Es geht Sandel – und damit schließt er an die Ethik der griechischen Antike an – um Grundsatzfragen des richtigen Lebens. Mit Recht trennt er zum Beispiel die Bewertung einer Absicht von der Bewertung der Folgen einer Handlung, ähnlich wie auch wir es im Alltag tun. Ist es gerecht, einer Leihmutter das Kind, wie vertraglich abgesichert, wegzunehmen? Darf man einen Menschen töten, um viele zu retten? Ist es gerecht, wenn – nach Sturmschäden – Dachdecker, Generatorenhändler und Hotels ihre Preise drastisch erhöhen?

Im letzten Fall würden Neoliberale ohne Zögern mit Ja antworten: Jeder Kauf sei freiwillig und daher moralisch einwandfrei. Kant würde einwenden, die Händler instrumentalisieren die Menschen in Not und entwürdigen sie so: unmoralisch, ungerecht. Andere, die das Gemeinwohl als Voraussetzung des individuellen Wohls begreifen, sähen in dieser Ausnutzung die Grundlagen der Gemeinschaft bedroht. Von religiösen Pflichten ganz zu schweigen.

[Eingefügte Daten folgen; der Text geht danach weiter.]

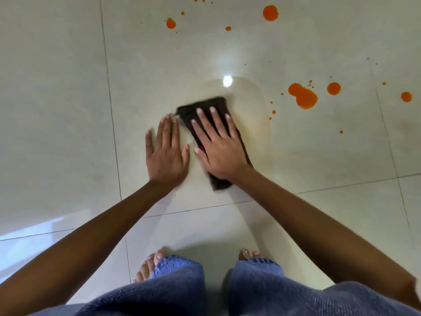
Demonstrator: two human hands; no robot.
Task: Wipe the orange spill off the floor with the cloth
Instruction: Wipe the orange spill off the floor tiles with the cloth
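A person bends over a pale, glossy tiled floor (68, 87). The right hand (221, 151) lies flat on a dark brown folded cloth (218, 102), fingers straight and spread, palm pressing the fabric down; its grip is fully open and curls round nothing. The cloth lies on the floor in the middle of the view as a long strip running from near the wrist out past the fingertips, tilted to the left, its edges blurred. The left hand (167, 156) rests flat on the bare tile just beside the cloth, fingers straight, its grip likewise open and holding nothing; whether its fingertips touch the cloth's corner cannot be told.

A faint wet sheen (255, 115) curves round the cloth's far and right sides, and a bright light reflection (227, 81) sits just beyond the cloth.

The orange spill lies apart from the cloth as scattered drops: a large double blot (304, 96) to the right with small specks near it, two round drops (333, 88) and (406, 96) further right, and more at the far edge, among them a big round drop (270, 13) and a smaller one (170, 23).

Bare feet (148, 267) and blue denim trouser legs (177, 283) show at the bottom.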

Sandel schießt ganze Salven solcher Moralkonflikte ab, um das Bewusstsein zu wecken, dass der jeweilige Sinn für Gerechtigkeit immer nur das Produkt unseres – historisch wandelbaren – Welt- und Menschenbilds ist. Gerechtigkeit an sich gibt es nicht, so Sandel, ihre Definition wird unaufhörlich verhandelt. Dazu freilich braucht es eine politisch handelnde Öffentlichkeit, die nicht länger vor Marktmythen resigniert.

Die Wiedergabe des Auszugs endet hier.